INDIANAPOLIS -- Long after Manning Bowl II came to a merciful ending and the Colts stopped pouring it on the Giants, Peyton Manning and Eli Manning stood in a hallway outside the Giants locker room sharing a private conversation.
When the two were done, the brothers embraced and big brother patted little brother on the rear a couple of times.
If only Peyton and the Colts were that gentle with the Giants' defense.
Manning versus Manning was kind of like most sequels -- overhyped and nowhere near as good as the original. At least the Giants were competitive the last time they saw the Colts. On Sunday night before a national television audience, the Colts destroyed the Giants, 38-14, at Lucas Oil Stadium.
And Peyton barely broke a sweat. He completed 20 of 26 passes for 255 yards and three touchdowns. But the damage was done early by the Colts' alleged weak link -- the running game. Joseph Addai and Donald Brown combined for 161 yards rushing.
After holding DeAngelo Williams and Jonathan Stewart to 74 combined yards in their season-opening victory over the Panthers, the Giants' defense couldn't stop a team that ran the ball just 10 times the week before.
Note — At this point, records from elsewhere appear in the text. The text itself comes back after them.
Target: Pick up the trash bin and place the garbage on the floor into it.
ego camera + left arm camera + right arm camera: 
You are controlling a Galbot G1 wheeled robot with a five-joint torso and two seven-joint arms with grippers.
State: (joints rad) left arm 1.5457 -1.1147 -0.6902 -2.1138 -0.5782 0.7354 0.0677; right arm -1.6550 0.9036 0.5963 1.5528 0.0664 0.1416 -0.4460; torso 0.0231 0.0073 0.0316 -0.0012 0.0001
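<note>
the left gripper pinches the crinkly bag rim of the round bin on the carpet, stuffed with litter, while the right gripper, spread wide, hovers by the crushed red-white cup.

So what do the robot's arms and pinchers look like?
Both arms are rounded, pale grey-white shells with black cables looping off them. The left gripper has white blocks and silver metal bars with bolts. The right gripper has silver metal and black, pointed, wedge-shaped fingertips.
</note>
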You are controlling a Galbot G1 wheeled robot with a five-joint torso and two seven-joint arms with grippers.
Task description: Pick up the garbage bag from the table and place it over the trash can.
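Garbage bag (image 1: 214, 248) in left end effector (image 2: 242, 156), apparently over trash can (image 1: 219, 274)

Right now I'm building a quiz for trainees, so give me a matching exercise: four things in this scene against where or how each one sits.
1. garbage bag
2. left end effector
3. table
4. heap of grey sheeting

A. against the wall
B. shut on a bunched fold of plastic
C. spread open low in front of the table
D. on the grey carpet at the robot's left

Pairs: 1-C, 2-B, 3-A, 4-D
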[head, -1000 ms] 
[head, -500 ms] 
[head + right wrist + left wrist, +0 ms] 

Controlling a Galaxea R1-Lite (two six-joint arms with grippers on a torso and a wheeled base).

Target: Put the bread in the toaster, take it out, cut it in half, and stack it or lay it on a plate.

"I think we were all surprised that they were able to run and run with consistency and that pretty much allowed them to do what they wanted to do," said a humbled Tom Coughlin.
So much for defensive players saying their first priority is to stop the run. Perry Fewell's wrinkle to start the game was to come out with one linebacker and six defensive backs. He played three safeties and three corners with Michael Boley at linebacker often in the first half.
The Giants expected so much passing that they opted to keep just two true defensive tackles active for the game in Chris Canty and Barry Cofield. The Giants wanted their pass-rushers out there to combat Peyton. What they got was a heavy dose of running.
Addai put up 80 yards rushing and Brown added 44 before halftime. With the run established, Peyton used play-action and got safety Michael Johnson, who was in for Kenny Phillips for a short time, to bite. That left Dallas Clark open for a 50-yard touchdown catch over Aaron Ross in the second quarter.
"We had a couple of different combinations where we had pass cover looks where [safety Deon] Grant was down as a linebacker," Coughlin said when asked if he wanted to go back to a more traditional look with three linebackers instead of sticking with so many defensive backs in the game. "That is all fine and dandy. We could have stayed out there in base and they would have thrown the ball. We can go ahead and blame ourselves for that one but I really don't think that was the difference."
The Colts were up 14-0 early in the second but it felt much bigger than that. Offensively, the Giants tried hard to get their running game going. After seeing Houston's Arian Foster stomp all over the Colts for 231 yards and three touchdowns the week before, the Giants tried using backup center Adam Koets at tight end to provide more blocking with Kevin Boss out with a concussion.
Ahmad Bradshaw gained a respectable 89 yards but the running game was largely ineffective. The Giants' offense gained just 69 total yards in the first half. Indy had 278 and a 24-0 lead at halftime.
Giving Peyton Manning a 24-0 lead is the equivalent of taking Nyquil and calling it a night. The Giants were knocked out.
"That team is built to play with a lead," defensive end Justin Tuck said. "We didn't give ourselves any breaks."
Eli temporarily helped the Giants save some face when he connected on a 54-yard bomb to Mario Manningham to start the third quarter to get the Giants within 24-7.
But the Colts' pass rush overwhelmed the Giants' offensive line. Dwight Freeney, who gave David Diehl fits most of the night, sacked Eli and forced a fumble that was recovered by Fili Moala for a 1-yard touchdown.
Game over. Eli was sacked four times and hit six times and was under constant pressure most of the night before finishing with 161 yards, two touchdowns and one interception.
The running game failed to post a 100-yard rusher again and frustration boiled over when Brandon Jacobs meant to throw his helmet at the bench on the sideline and accidentally sent it flying into the stands.
Jacobs apologized repeatedly for the helmet-throwing incident. The Giants also seemed ready to apologize for their no-show.
Now the Giants have a week to figure out how to stop the best running back in the NFL in Tennessee's Chris Johnson.
"Back to the drawing board," Tuck said. "We pretty much had our way with one of the best running games in the league [last week] and coming here tonight, we didn't come to play against the run today. This is a humbling game. We got to come in and take our medicine [Monday] and get on with Tennessee."
When Eli came off the field, he was greeted by his mother and father. Olivia Manning gave her son a kiss and a soft pat on the cheek.
Thankfully, Manning Bowl II was over for Eli.